In Uncategorized on 01/23/2018 at 15:50

No opinions or decisions today from The Glasshouse at 400 Second Street, NW, but there are two undesignated orders from old cases that should be put out of their misery, but aren’t.

Here’s Ory Eshel & Linda Coryell Eshel, Docket No. 8055-12, filed 1/23/18. Ory & Lin are the battling enfants de la patrie from my blogpost “Reste Immobile, Enfants de la Patrie,” 8/3/17, and the other and further blogposts therein cited, as my Grey-Goose-Gibson-guzzling high-priced colleagues would say.

Well, after Judge Lauber’s dictionary-chaw was bounced right back at him by DC Cir, IRS went to State Department and asked them to parley-vous with the French socialist securitors as to the true meaning and effect of the Tote, that is, the United States – France Totalization Agreement. This diplomatic gem whacks up the tax moneys paid by Innocents Abroad here and there as to what is income tax (maybe creditable or deductible) and what is social security or FICA-style (neither).

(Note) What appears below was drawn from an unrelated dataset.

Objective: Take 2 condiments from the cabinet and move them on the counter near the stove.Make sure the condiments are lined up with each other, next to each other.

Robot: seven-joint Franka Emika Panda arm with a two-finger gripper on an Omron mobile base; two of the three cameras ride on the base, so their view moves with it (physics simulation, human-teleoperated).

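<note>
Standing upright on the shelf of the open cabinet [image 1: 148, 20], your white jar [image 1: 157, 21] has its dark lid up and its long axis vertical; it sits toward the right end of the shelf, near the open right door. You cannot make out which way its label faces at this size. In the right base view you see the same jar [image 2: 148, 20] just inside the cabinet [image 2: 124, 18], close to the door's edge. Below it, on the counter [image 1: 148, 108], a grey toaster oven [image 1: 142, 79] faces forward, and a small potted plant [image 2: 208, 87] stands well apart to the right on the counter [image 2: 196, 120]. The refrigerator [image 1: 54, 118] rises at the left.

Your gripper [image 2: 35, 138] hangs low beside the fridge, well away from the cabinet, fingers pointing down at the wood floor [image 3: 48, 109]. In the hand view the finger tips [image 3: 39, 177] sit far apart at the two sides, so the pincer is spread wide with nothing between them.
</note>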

Needless to say, if talk isn’t cheap where lawyers are concerned, time is of no value when diplomats start chatting diplomatically. Ory & Lin move Judge Lauber to hold a hearing and decide something, anything, so they can get on with what is left of their lives.

“While we understand petitioners’ frustration at the slow pace at which diplomatic wheels grind, this Court is in no position to set the schedule on which sovereign governments conduct their diplomacy. The Court of Appeals directed this Court on remand to do its best to ascertain the ‘shared understanding’ of the United States and France concerning the proper interpretation of the Totalization Agreement and its application to the two French laws at issue. The pending diplomatic exchanges may shed important light on whether there is a ‘shared understanding’ between these governments and (if so) what it is. We believe it would be inappropriate, and contrary to the spirit of the Court of Appeals’ remand, to decide, before the termination of these diplomatic proceedings, the question petitioners wish us to decide.” Order, at p. 1.

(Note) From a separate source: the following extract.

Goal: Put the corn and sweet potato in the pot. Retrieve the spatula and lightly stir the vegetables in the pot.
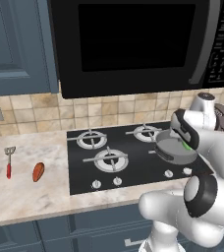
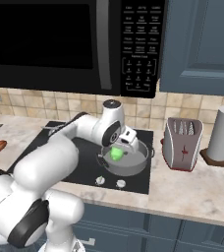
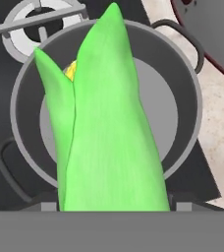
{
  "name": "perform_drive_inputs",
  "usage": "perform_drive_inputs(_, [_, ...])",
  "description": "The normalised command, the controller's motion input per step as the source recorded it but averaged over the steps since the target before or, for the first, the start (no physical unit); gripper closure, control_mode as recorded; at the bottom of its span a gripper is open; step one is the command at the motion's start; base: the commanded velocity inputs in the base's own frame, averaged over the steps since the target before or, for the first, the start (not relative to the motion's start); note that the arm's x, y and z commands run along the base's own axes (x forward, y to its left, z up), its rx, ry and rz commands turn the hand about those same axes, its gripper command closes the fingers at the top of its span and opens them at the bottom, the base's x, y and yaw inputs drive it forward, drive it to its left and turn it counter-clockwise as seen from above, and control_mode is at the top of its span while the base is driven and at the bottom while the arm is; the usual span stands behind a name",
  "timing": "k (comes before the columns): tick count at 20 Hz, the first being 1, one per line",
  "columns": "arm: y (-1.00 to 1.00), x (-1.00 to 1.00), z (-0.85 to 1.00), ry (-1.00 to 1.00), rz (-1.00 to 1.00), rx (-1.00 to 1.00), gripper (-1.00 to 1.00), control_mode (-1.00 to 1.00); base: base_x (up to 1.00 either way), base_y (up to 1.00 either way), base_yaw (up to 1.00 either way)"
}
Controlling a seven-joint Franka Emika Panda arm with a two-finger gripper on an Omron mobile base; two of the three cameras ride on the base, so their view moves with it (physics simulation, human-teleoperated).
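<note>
My gripper (image 2: 120, 145) is shut on the corn (image 3: 109, 128), a bright green husked cob with a bit of yellow showing, and holds it just above the pot (image 2: 136, 167). The grey pot (image 1: 169, 153) sits on the stove's front right burner. In the hand view the pot's rim (image 3: 196, 110) circles behind the cob. The corn (image 2: 116, 153) hangs over the pot's middle. The orange-brown sweet potato (image 1: 38, 172) lies on the counter left of the stove. Beside it lies the red-handled spatula (image 1: 9, 160).
A black microwave (image 1: 133, 44) hangs low over the stove. Free burners (image 1: 109, 160) lie left of the pot. A grey toaster (image 2: 182, 143) and a paper towel roll (image 2: 223, 133) stand on the counter to the right.
</note>
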Motion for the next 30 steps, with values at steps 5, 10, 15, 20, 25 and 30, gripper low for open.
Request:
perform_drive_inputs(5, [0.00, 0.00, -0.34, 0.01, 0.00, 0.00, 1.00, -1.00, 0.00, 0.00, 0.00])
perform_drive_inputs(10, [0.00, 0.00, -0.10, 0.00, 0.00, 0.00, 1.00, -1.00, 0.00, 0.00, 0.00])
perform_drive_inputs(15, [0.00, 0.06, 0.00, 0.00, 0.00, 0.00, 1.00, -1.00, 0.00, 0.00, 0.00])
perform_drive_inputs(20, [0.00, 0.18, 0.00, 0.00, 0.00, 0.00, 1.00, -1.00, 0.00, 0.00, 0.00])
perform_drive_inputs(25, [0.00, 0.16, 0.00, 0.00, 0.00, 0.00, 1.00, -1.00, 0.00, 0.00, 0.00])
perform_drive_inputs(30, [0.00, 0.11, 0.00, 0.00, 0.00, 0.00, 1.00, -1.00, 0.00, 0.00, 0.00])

But if you want some busywork, file a status report by March 23.

Back again are that unfortunate pair, Gregory Raifman & Susan Raifman, 3897-14, filed 1/23/18. All y’all will remember Greg and Sue, first swindled by the improbably-named-but-larcenously-inclined Yuri Debevc Derivium (see my blogpost “We Wuz Robbed,” 8/7/12) and then by the ClassicStar horse thieves (see my blogpost “An Unerring Nose for Fraud,” 2/27/15).

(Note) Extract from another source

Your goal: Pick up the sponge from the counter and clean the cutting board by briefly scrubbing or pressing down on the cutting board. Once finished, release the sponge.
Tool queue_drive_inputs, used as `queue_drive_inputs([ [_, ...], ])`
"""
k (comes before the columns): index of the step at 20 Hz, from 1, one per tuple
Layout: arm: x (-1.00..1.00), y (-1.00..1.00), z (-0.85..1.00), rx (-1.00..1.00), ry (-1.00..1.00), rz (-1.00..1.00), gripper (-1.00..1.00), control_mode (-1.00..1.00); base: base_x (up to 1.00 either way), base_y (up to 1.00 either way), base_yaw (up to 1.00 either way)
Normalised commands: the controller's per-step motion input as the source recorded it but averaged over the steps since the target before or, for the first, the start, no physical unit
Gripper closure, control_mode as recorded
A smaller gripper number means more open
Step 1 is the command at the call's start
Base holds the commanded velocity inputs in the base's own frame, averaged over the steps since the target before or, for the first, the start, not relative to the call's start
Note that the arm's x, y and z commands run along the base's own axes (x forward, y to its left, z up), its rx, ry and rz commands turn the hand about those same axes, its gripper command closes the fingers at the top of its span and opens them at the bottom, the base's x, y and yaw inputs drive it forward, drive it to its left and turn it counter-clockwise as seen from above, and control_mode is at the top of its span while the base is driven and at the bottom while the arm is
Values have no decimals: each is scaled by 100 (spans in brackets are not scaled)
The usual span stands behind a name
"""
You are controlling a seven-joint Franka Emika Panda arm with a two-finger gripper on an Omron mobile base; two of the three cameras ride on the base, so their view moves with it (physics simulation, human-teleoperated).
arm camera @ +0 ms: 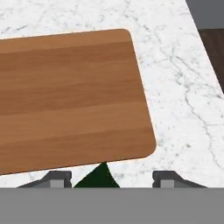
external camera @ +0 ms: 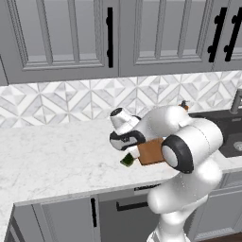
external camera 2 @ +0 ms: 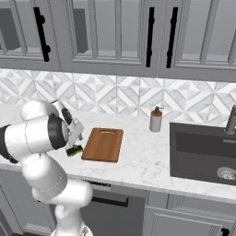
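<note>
Here the end effector (arm camera: 111,178) hangs with its fingers spread either side of the sponge (external camera 2: 74,150), which lies on the counter (external camera 2: 138,161) just beside the cutting board (external camera 2: 103,144); best to lift straight clear without nudging it.

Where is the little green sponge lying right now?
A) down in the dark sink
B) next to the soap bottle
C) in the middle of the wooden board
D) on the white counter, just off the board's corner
D: the sponge lies on the counter beside the near left corner of the cutting board, not on it.
</note>
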Motion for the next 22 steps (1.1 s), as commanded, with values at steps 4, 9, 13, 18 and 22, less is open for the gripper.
queue_drive_inputs([
  [4, -9, 100, 0, 0, -37, -27, -100, -100, 0, 0, 0],
  [9, -88, 53, 82, 9, -38, -10, -100, -100, 0, 0, 0],
  [13, -100, 5, 100, 12, -29, 0, -100, -100, 0, 0, 0],
  [18, -100, -51, 100, 26, -23, -2, -100, -100, 0, 0, 0],
  [22, -100, -93, 98, 37, -8, -9, -100, -100, 0, 0, 0],
])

Now fifteen (count ’em, fifteen) months-plus after trial with no decision, Judge Nega finds Graev doubts about the chops IRS wants to unload on Greg & Sue.

So Judge Nega gives IRS a week to lay these doubts in the grave (sorry, guys) by producing the Section 6751(b) Boss Hoss sign-off. And Greg and Sue get a week thereafter to come back, with any motion due by mid-February.

No justice, no peace.

DID NOTHING, TOLD EVERYTHING

In Uncategorized on 01/22/2018 at 22:51

No Section 6662(a) chop for Barry G. Conner and Bridget H. Conner, 2018 T. C. Memo. 8, filed 1/22/18, because they were unsophisticated, and told everything to their CPA (34 years’ experience and numerous real estate clients).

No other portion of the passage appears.